About this exercise: The reply has to be a number alone, equal to how many lines in the entries below hold the string "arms".
━━━━━ Data supplied ━━━━━
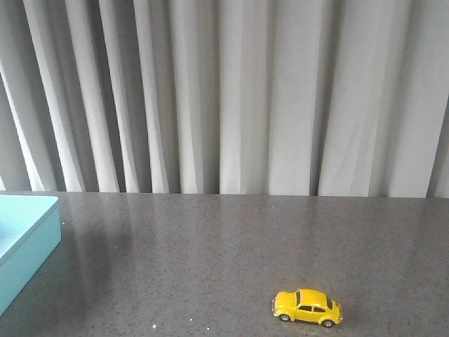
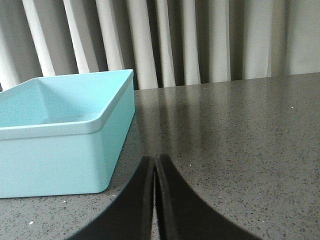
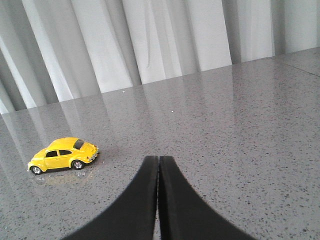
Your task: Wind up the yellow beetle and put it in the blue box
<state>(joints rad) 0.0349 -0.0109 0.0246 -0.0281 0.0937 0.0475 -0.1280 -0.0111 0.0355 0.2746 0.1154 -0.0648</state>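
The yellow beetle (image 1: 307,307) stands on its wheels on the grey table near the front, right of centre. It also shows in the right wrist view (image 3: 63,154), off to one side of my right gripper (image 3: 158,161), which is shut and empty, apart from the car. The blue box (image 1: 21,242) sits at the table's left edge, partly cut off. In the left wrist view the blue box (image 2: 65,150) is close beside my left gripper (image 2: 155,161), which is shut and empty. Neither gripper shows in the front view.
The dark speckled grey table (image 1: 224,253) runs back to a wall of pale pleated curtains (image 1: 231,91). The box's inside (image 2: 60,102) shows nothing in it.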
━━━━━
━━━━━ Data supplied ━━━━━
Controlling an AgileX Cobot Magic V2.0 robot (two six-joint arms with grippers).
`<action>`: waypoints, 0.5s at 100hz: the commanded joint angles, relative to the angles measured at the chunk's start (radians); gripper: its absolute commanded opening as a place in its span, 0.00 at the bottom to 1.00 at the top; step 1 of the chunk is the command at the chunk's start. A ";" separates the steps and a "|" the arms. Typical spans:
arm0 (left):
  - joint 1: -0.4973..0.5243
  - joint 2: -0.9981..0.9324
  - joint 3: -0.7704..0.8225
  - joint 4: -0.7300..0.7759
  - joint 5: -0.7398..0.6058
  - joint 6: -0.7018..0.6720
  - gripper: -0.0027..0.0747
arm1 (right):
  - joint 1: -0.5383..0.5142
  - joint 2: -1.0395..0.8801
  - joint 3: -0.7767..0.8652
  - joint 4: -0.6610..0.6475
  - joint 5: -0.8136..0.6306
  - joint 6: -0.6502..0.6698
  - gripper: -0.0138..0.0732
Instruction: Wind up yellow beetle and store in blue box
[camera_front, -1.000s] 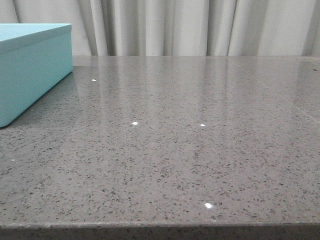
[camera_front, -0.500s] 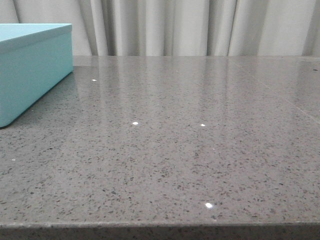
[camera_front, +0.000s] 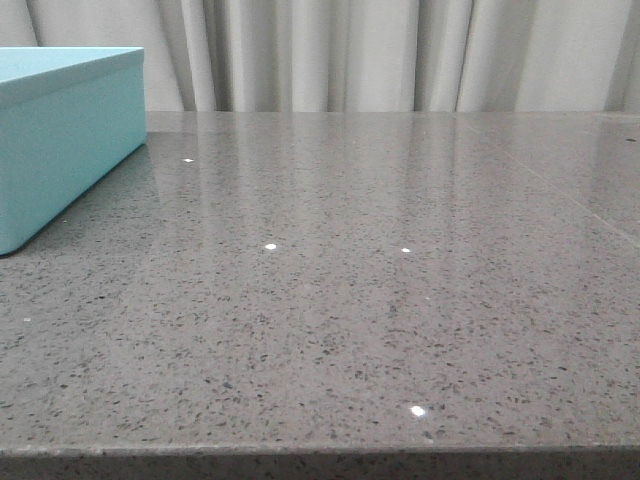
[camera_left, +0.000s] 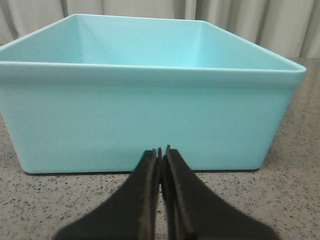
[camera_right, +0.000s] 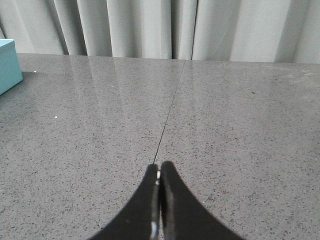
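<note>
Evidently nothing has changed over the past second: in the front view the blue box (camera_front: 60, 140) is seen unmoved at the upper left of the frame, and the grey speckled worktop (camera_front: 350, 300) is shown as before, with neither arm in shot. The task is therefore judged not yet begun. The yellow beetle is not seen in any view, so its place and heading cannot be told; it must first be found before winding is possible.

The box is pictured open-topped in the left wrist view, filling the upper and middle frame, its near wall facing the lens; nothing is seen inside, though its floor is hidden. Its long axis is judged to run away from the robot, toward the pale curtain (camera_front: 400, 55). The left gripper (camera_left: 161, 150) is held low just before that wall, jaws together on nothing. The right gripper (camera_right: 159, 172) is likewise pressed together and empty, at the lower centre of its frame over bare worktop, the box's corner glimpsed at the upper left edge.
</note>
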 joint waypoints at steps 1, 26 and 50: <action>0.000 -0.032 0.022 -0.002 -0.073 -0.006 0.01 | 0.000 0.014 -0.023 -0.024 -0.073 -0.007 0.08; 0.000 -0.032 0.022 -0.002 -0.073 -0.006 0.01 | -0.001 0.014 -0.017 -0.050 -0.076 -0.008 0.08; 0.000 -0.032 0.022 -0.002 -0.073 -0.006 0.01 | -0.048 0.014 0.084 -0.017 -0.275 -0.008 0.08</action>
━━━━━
Solved exercise: 2